[Exercise goal]
Output exactly, with nothing added, the entries from the first line through the line with "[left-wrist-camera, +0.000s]".

[[ Provided material open ]]

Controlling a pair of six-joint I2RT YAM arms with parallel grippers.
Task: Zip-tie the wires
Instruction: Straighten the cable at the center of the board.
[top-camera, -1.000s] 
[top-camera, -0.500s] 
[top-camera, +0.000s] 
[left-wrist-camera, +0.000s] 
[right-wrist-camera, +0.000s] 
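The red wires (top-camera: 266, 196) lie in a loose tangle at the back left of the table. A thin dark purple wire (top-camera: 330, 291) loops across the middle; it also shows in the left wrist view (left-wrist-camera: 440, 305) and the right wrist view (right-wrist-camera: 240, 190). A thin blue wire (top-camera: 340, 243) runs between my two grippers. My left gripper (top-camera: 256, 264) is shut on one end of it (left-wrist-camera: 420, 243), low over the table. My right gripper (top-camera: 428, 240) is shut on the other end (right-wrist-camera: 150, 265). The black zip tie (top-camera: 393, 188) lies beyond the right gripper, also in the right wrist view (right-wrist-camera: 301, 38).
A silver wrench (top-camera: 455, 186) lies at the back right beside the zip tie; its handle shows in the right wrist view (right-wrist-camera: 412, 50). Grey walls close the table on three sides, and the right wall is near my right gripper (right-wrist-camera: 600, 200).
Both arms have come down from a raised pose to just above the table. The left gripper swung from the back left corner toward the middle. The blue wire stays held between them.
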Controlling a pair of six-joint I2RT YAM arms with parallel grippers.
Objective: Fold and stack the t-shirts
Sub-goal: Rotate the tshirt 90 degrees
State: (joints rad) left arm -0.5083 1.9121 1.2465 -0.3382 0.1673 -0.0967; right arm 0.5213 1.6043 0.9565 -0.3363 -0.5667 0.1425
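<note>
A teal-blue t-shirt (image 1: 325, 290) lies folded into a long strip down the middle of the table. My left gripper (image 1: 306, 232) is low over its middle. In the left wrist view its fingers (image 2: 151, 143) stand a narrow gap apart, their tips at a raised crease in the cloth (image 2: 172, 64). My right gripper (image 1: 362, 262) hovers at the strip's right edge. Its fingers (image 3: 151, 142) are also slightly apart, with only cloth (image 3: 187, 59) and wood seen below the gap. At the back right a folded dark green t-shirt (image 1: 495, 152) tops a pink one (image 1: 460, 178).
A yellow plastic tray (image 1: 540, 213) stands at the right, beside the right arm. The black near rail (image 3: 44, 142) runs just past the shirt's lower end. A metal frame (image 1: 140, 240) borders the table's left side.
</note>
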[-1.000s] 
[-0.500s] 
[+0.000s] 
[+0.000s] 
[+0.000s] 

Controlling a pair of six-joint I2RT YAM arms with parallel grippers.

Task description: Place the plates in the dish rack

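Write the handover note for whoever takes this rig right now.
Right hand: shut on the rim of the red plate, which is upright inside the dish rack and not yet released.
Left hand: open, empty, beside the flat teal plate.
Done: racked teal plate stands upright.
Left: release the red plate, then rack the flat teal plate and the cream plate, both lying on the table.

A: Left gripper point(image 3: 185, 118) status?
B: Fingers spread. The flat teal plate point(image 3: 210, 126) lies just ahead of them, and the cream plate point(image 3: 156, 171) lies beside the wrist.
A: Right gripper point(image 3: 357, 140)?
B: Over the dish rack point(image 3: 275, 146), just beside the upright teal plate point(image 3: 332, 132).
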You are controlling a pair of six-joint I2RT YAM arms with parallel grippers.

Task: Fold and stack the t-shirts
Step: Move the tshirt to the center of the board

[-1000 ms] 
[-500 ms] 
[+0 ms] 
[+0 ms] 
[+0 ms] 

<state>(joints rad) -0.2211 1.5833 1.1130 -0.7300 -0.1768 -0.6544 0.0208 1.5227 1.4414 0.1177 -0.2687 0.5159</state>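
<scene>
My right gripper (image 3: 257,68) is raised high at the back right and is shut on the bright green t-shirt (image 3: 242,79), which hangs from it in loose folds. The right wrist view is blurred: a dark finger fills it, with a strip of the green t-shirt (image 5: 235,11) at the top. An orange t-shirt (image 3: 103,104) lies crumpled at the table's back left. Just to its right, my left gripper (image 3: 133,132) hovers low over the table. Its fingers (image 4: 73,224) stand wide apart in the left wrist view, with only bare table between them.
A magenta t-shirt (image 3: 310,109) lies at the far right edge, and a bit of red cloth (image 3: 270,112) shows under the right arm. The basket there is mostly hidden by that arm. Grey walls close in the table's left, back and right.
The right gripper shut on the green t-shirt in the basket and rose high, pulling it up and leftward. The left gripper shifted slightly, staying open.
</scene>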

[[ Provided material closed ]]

[Solution for this exercise]
Controlling a pair of six-joint I2RT YAM arms with parallel grippers.
Task: Zip-tie the wires
Instruction: Straighten the cable at the center of the board.
[top-camera, -1.000s] 
[top-camera, -0.500s] 
[top-camera, +0.000s] 
[left-wrist-camera, +0.000s] 

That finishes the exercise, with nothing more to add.